▸ **What is expected**:
From the first line to the last, copy the material exactly.

▸ **Data below**:
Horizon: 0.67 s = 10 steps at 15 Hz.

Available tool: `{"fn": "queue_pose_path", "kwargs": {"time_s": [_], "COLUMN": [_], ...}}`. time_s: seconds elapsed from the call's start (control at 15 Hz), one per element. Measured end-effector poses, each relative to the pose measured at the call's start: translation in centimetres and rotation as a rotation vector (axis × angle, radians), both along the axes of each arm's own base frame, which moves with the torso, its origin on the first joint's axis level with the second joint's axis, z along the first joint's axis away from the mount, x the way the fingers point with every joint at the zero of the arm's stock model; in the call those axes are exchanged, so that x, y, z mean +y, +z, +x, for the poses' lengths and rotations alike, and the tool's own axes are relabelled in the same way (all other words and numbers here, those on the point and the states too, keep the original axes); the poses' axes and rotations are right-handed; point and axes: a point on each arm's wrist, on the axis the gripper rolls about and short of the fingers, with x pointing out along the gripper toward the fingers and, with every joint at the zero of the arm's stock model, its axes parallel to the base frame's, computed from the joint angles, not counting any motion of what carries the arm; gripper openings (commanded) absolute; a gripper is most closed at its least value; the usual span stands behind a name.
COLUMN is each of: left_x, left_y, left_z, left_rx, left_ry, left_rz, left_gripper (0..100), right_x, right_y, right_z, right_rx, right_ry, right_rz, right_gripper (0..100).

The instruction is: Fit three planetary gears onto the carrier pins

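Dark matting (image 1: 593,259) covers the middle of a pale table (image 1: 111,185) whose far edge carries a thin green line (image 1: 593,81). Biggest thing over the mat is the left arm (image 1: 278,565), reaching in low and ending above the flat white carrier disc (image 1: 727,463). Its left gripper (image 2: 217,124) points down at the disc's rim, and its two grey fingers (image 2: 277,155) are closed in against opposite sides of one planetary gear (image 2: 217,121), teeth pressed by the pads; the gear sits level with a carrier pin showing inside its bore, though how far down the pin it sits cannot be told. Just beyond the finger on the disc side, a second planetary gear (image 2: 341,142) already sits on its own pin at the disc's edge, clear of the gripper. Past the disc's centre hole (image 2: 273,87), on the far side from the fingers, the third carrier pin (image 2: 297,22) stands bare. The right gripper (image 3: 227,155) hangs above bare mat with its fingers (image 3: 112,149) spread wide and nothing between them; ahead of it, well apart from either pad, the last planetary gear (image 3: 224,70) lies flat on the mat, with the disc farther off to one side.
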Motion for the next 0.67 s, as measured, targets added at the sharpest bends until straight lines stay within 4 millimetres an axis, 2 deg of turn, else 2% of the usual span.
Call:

▸ **Task response**:
Horizon: 0.67 s = 10 steps at 15 Hz.

Available tool: `{"fn": "queue_pose_path", "kwargs": {"time_s": [_], "COLUMN": [_], ...}}`. time_s: seconds elapsed from the call's start (control at 15 Hz), one per element. Measured end-effector poses, each relative to the pose measured at the call's start: translation in centimetres and rotation as a rotation vector (axis × angle, radians), both along the axes of each arm's own base frame, which moves with the torso, its origin on the first joint's axis level with the second joint's axis, z along the first joint's axis away from the mount, x the way the fingers point with every joint at the zero of the arm's stock model; in the call those axes are exchanged, so that x, y, z mean +y, +z, +x, for the poses' lengths and rotations alike, and the tool's own axes are relabelled in the same way (all other words and numbers here, those on the point and the states too, keep the original axes); the poses' axes and rotations are right-handed; point and axes: a point on each arm's wrist, on the axis the gripper rolls about and short of the fingers, with x pointing out along the gripper toward the fingers and, with every joint at the zero of the arm's stock model, its axes parallel to the base frame's, computed from the joint angles, not counting any motion of what carries the arm; gripper openings (commanded) absolute; a gripper is most closed at its least value; the usual span stands behind a name.
COLUMN is each of: left_x, left_y, left_z, left_rx, left_ry, left_rz, left_gripper (0..100), right_x, right_y, right_z, right_rx, right_ry, right_rz, right_gripper (0..100).

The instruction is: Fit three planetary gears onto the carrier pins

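Dark matting (image 1: 593,259) covers the middle of a pale table (image 1: 111,185) whose far edge carries a thin green line (image 1: 593,81). Biggest thing over the mat is the left arm (image 1: 278,565), reaching in low and ending above the flat white carrier disc (image 1: 727,463). Its left gripper (image 2: 217,124) points down at the disc's rim, and its two grey fingers (image 2: 277,155) are closed in against opposite sides of one planetary gear (image 2: 217,121), teeth pressed by the pads; the gear sits level with a carrier pin showing inside its bore, though how far down the pin it sits cannot be told. Just beyond the finger on the disc side, a second planetary gear (image 2: 341,142) already sits on its own pin at the disc's edge, clear of the gripper. Past the disc's centre hole (image 2: 273,87), on the far side from the fingers, the third carrier pin (image 2: 297,22) stands bare. The right gripper (image 3: 227,155) hangs above bare mat with its fingers (image 3: 112,149) spread wide and nothing between them; ahead of it, well apart from either pad, the last planetary gear (image 3: 224,70) lies flat on the mat, with the disc farther off to one side.
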Motion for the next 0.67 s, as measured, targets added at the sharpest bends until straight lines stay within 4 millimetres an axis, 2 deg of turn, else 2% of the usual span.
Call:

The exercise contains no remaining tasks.